WORK INSTRUCTION:
Would you print the whole listing again, exactly?

----

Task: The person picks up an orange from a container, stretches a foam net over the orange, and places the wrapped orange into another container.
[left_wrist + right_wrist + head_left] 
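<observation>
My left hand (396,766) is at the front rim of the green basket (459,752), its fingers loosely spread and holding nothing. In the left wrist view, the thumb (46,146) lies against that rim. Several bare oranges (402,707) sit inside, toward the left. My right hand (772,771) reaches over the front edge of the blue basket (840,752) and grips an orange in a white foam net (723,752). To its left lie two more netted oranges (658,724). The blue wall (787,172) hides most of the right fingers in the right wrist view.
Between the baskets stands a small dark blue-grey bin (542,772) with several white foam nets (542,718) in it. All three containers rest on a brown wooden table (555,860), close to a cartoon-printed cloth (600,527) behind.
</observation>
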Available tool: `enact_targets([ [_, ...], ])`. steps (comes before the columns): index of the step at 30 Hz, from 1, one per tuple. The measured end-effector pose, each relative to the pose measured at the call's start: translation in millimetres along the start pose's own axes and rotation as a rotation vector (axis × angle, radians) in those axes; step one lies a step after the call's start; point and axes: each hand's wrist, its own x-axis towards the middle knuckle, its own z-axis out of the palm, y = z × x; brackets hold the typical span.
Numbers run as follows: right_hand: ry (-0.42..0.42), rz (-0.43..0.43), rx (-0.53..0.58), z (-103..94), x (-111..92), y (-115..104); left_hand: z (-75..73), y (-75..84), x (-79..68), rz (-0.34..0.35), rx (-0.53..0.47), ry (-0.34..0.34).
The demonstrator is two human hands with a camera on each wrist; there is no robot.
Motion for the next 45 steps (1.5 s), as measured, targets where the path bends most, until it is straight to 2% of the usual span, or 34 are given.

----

OUTPUT:
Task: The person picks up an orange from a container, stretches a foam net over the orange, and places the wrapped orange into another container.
[left_wrist + right_wrist + head_left] 
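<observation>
My left hand (396,766) is at the front rim of the green basket (459,752), its fingers loosely spread and holding nothing. In the left wrist view, the thumb (46,146) lies against that rim. Several bare oranges (402,707) sit inside, toward the left. My right hand (772,771) reaches over the front edge of the blue basket (840,752) and grips an orange in a white foam net (723,752). To its left lie two more netted oranges (658,724). The blue wall (787,172) hides most of the right fingers in the right wrist view.
Between the baskets stands a small dark blue-grey bin (542,772) with several white foam nets (542,718) in it. All three containers rest on a brown wooden table (555,860), close to a cartoon-printed cloth (600,527) behind.
</observation>
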Available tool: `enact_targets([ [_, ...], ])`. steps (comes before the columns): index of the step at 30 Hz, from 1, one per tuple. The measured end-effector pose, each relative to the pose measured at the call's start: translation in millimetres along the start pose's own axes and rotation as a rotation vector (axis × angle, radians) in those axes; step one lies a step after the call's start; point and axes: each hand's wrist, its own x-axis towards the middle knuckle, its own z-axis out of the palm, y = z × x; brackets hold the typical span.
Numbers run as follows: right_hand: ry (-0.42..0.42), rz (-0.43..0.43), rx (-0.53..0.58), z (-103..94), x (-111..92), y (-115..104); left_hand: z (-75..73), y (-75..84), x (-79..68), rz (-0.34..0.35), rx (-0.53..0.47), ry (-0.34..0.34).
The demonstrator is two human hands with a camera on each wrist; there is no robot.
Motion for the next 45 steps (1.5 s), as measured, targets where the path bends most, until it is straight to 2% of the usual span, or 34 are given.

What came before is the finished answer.